Stored data.

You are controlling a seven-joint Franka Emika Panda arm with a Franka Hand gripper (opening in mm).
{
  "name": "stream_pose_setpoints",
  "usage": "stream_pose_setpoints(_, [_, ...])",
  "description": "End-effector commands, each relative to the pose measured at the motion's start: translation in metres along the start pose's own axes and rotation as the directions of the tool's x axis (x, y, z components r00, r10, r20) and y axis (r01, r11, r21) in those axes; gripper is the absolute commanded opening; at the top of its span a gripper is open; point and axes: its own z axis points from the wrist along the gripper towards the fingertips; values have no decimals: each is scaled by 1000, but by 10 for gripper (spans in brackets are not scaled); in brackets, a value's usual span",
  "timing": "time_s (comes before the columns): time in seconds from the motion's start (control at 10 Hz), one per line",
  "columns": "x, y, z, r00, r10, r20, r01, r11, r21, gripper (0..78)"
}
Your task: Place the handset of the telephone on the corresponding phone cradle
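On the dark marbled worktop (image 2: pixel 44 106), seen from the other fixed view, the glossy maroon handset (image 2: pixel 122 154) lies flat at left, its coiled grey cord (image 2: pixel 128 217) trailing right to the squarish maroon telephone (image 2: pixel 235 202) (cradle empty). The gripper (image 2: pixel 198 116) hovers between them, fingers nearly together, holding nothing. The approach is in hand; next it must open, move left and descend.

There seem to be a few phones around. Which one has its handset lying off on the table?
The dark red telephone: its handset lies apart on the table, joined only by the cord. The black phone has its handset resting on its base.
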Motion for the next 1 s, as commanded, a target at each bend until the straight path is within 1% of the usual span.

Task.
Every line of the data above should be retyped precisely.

Exercise answer.
You are controlling a seven-joint Franka Emika Panda arm with a Franka Hand gripper (opening in mm).
{
  "name": "stream_pose_setpoints",
  "usage": "stream_pose_setpoints(_, [_, ...])",
  "description": "End-effector commands, each relative to the pose measured at the motion's start: translation in metres along the start pose's own axes and rotation as the directions of the tool's x axis (x, y, z components r00, r10, r20) and y axis (r01, r11, r21) in those axes; gripper is the absolute commanded opening; at the top of its span a gripper is open; point and axes: its own z axis points from the wrist along the gripper towards the fingertips; values have no decimals: each is scaled by 1000, but by 10 for gripper (spans in brackets are not scaled); in brackets, a value's usual span",
  "timing": "time_s (comes before the columns): time in seconds from the motion's start (control at 10 Hz), one per line",
  "columns": "x, y, z, r00, r10, r20, r01, r11, r21, gripper (0..78)"
}
Your task: Place the handset of the telephone on the corresponding phone cradle
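On the dark marbled worktop (image 2: pixel 44 106), seen from the other fixed view, the glossy maroon handset (image 2: pixel 122 154) lies flat at left, its coiled grey cord (image 2: pixel 128 217) trailing right to the squarish maroon telephone (image 2: pixel 235 202) (cradle empty). The gripper (image 2: pixel 198 116) hovers between them, fingers nearly together, holding nothing. The approach is in hand; next it must open, move left and descend.

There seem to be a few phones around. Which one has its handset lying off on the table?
The dark red telephone: its handset lies apart on the table, joined only by the cord. The black phone has its handset resting on its base.
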Motion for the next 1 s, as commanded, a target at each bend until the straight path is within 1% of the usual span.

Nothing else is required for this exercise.